We were young and indestructible. Health warnings there were none. We drank, smoked and whatever else we could get up to through the early 1960s. We discovered life and eventually became adults.
While clearing my mother’s house I came across a photograph that I had forgotten existed. I have only a vague memory of it being taken and even that may be wishful thinking, but I suspect that it was in the upstairs room of the Black Horse at Monkseaton. This is the ‘Danny Green Blue Five’, a group name that, overwhelmed by what we considered to be a witty interplay between the name ‘Green’ followed by the word ‘Blue’, we were ludicrously satisfied with. One of the small satisfactions of pretension I suppose, but there it is. Looking at it from the distance of half a century it all seems rather silly, but we were all inordinately pleased at the time.
This is the original line up of the group as it was formed in about 1962. On drums – Johnny Blake; on keyboards – Danny Green; on bass guitar – Don Kane; on lead guitar – Bill Bradley; on lead vocal – myself, Alan Hildrew. At 16-17 years old, not being old enough to legally enter and drink in a public house, I had somehow managed to contrive myself a job playing Rock and Roll-Boogie Woogie piano with a trio in The Grey Horse public house at Shiremoor. Danny Green and Johnny Blake turned up in the audience one night and asked me to join as vocalist a group that they were forming to play American Rhythm ‘n Blues. The only other group in the area doing this at the time was the Alan Price Combo, later The Animals, most other groups were playing Cliff and the Shadows copies and American Rock ‘n Roll. There were some good groups working in the North East at that time. Liverpool is largely accepted as being the birthplace of the British beat boom. This is mainly because the success of the Beatles focused attention on that city drawing in the agents and record companies hoping to cash in on the new trend.
Excellent though many of the Liverpool groups were, there were groups all over the county that could hold their own with any of them and that includes the North East. Apologies to any that I’ve forgotten, these included The Wildcats, the group that Hilton Valentine worked with before he became an Animal, The New Vikings, Tex Leon and the Tynesiders, The Sixteen Strings, The Vostox, The Invaders and many more.
We worked mainly in working men’s clubs playing American Rhythm ‘n Blues to audiences from a generation largely bought up on the excellent but different music of Frank Sinatra, Bing Crosby, Nat King Cole, Glenn Miller, Alma Cogan, Dickie Valentine, Ronnie Hilton, and others of that era. These audiences, with the exception of younger members, received us at best tolerantly unless we were booked into a teenage dance night. We played the hops or unlicensed dances for youngsters who couldn’t get into clubs and bars. We played for dances in church halls. Public houses were better as they sold alcohol. They also catered for young people who had little in common with working men’s clubs, were old enough to drink and were prepared to travel and pay to hear live music. Most music was live in those days, the disco had yet to rear its head.

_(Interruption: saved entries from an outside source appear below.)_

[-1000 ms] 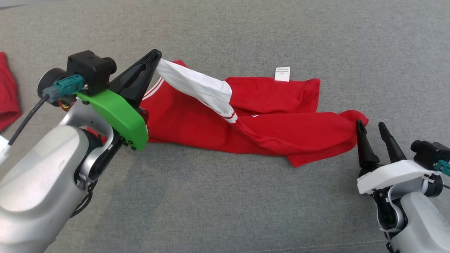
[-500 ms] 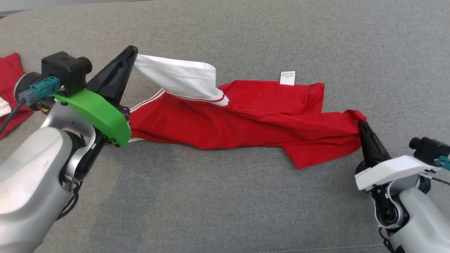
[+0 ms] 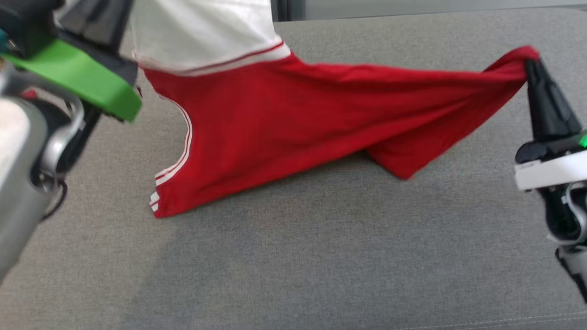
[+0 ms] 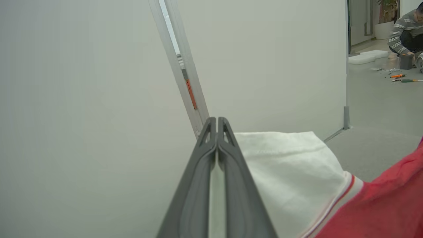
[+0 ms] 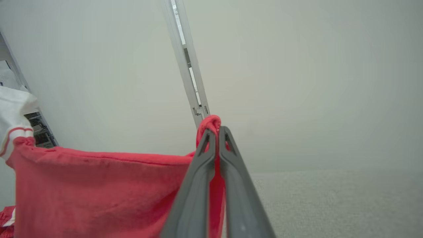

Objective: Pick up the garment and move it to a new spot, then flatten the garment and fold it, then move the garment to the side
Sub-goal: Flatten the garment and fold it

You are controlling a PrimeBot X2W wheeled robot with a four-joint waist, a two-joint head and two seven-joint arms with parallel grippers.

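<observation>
The garment [image 3: 293, 119] is a red shirt with white striped-trim sleeves, stretched in the air between my two grippers; its lower edge sags onto the grey cushion. My left gripper [image 4: 217, 120] is shut on the white sleeve [image 4: 290, 165], high at the upper left of the head view beside its green wrist cover [image 3: 78, 78]. My right gripper [image 3: 532, 64] is shut on a bunched red corner at the right, with fabric pinched at the tips [image 5: 214, 130]. The red body [image 5: 99, 185] hangs to the left of the right gripper's fingers.
The grey fabric surface [image 3: 293, 256] spreads beneath the garment. White wall panels with a metal seam [image 4: 188, 82] stand behind it. Far off in the left wrist view a person [image 4: 404, 29] crouches on the floor near scattered tools [image 4: 401, 77]. Another red cloth scrap [image 5: 6, 215] lies low left.
The right gripper closed on the garment's red corner. Both arms then rose, lifting and stretching the shirt off the cushion. The head view has also shifted.
</observation>
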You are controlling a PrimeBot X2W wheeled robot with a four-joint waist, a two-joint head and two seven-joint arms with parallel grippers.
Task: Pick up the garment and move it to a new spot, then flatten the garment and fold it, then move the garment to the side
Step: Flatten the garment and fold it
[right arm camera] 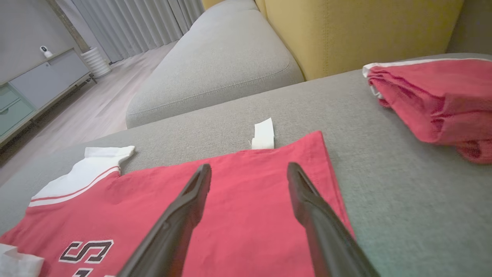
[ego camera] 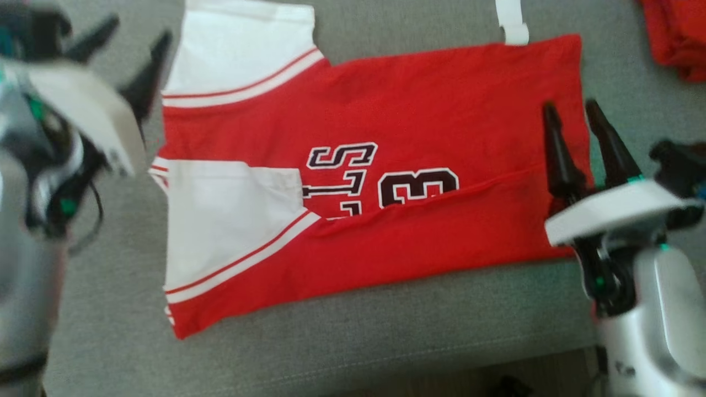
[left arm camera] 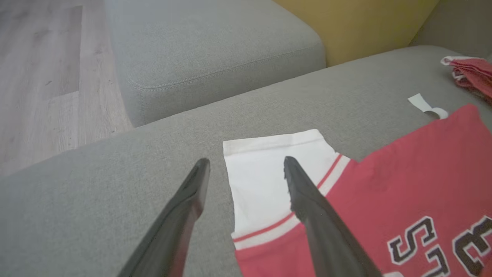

The night spots were another thing altogether. Club A’GoGo above the bus company offices on Percy Street, Newcastle was absolutely the place to go and the place to play. Licensed premises, open until long after midnight with music and gambling, the club attracted a good cross section of local people and was very popular. Consisting of a young set room where alcohol was not allowed and a licensed club room complete with legal gambling, it was popular for many years and attracted big name professional acts. The Rolling Stones, Georgie Fame, Jerry Lee Lewis, Alex Harvey, The Nashville Teens, Zoot Money and the Big Roll Band, Sonny Boy Williamson, Memphis Slim, the names go on, all took the stage at this venue and it was from here that The Alan Price Combo went to London to become the Animals. Near old Manors Station on Carliol Square was the Downbeat. No alcohol, at least officially, this was a little down market from the A’GoGo but had an atmosphere of its own and seemed to stay open for as long as anyone wished to stay. It was in the Downbeat that I saw Eric Clapton with the Yardbirds. He stood out then although we hardly knew who he was.
The Danny Green Blue Five worked these venues along with the other groups and we attracted a following. We lasted, with some personnel changes, for about four years and then moved on. My memories are of fun. We had a blast. We were young and indestructible. Health warnings there were none and we drank, smoked and whatever else we could get up to through the early 1960s. We discovered life and eventually became adults. We howled at the moon, well not literally, but I know what I mean and if you were there you know as well. I now understand that every generation goes through this phase and truly believes that they invented it, but it’s still fun at the time.
We all had high hopes. The Animals became international stars and I became a local authority worker. Retired now I have no regrets, well a few, but it’s all gone now, another future opens up before me but with a shorter time span.